*INSTRUCTIONS TO FOLLOW*. The pictures are to be left out when the listing below is reproduced word for word.

+ + + + + + +

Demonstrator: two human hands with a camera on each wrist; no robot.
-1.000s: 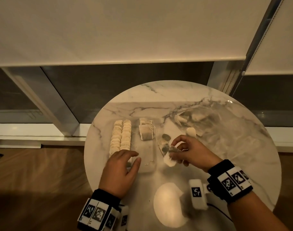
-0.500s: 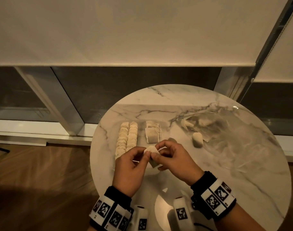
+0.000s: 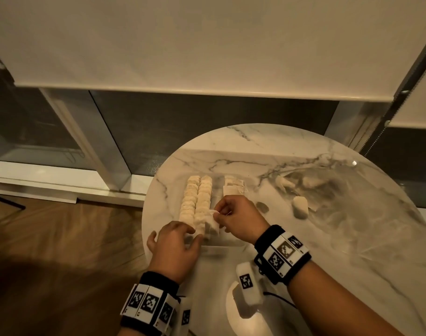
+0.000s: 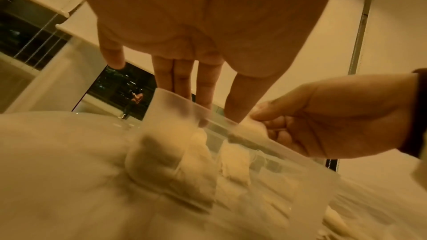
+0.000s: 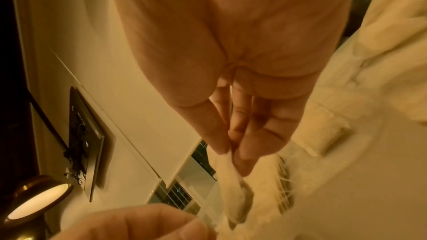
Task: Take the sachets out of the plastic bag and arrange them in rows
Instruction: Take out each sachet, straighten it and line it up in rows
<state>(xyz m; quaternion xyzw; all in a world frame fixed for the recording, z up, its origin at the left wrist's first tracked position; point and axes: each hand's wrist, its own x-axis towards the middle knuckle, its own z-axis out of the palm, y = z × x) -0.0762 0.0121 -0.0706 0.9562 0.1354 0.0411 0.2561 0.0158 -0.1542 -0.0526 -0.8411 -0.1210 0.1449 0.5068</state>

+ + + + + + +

*OUTPUT OF THE EXERCISE*.
Demonstrator: two human hands with a camera on each wrist; no robot.
-1.000s: 
-0.500s: 
+0.000s: 
+0.000s: 
+0.000s: 
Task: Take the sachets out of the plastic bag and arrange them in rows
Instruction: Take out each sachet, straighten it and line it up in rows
<state>(xyz m; quaternion xyzw; all in a world frame fixed for the recording, z up, its origin at the left wrist's first tracked position; point and axes: each hand's wrist, its own x-axis towards the middle knuckle, its own z-axis out of the palm, y = z × x) -0.0762 0.0121 -0.0706 0.9562 0.1354 0.0411 0.2561 0.0158 -0.1542 -0.0526 -0.8411 -0.1210 0.1449 0.5068</state>

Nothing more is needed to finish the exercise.